Directions for this task –
When you reach the line containing "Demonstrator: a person", please repeat it and every line after it exactly, through the end of the listing below, skipping pictures.

================================

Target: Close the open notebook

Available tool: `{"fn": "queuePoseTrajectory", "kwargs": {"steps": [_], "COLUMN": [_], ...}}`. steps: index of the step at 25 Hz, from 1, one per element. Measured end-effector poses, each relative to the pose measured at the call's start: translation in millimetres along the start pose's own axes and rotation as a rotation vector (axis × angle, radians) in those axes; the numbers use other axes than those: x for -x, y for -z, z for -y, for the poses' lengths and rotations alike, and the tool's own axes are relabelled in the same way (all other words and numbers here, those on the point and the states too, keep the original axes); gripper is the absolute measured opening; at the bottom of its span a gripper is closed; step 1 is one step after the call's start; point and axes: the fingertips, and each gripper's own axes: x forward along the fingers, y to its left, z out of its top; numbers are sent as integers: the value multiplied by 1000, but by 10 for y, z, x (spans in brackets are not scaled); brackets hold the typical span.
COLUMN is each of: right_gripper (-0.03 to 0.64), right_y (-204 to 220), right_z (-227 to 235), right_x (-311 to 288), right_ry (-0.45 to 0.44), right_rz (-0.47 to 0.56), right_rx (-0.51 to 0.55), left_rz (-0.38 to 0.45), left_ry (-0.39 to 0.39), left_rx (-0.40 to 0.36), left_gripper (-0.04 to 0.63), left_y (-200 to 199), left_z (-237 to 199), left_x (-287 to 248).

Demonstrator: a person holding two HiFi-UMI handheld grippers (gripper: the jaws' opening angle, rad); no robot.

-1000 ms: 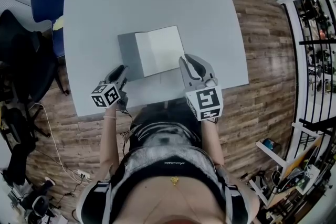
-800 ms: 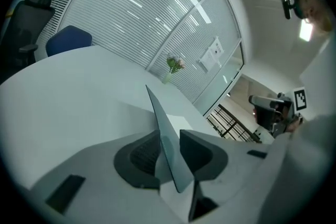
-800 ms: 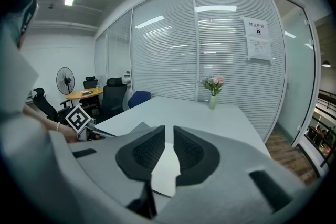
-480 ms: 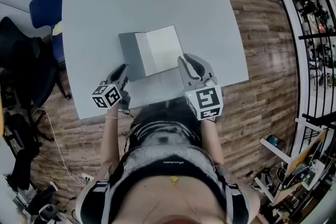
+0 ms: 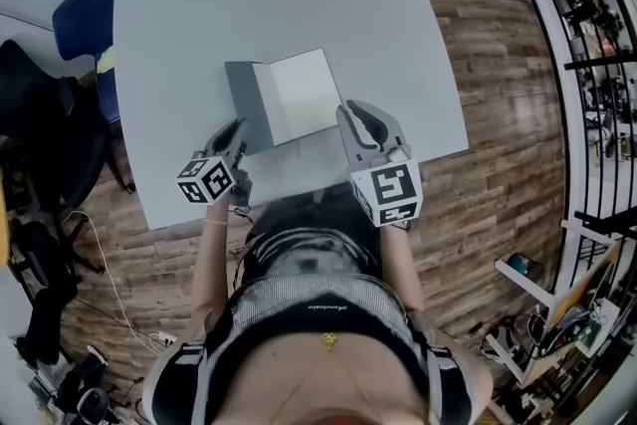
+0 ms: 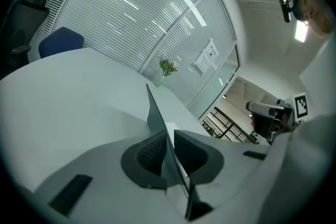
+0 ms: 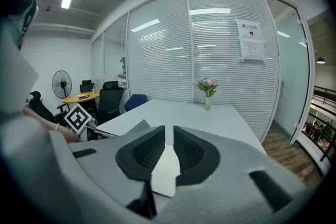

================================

Result of this task –
Demonstrator: a person holding two HiFi-UMI handheld grippers (gripper: the jaws' opening angle, rad); no robot.

-1000 ms: 
-800 ms: 
-800 ms: 
-480 ms: 
+0 ms: 
+0 ms: 
+0 ms: 

This is the complete output.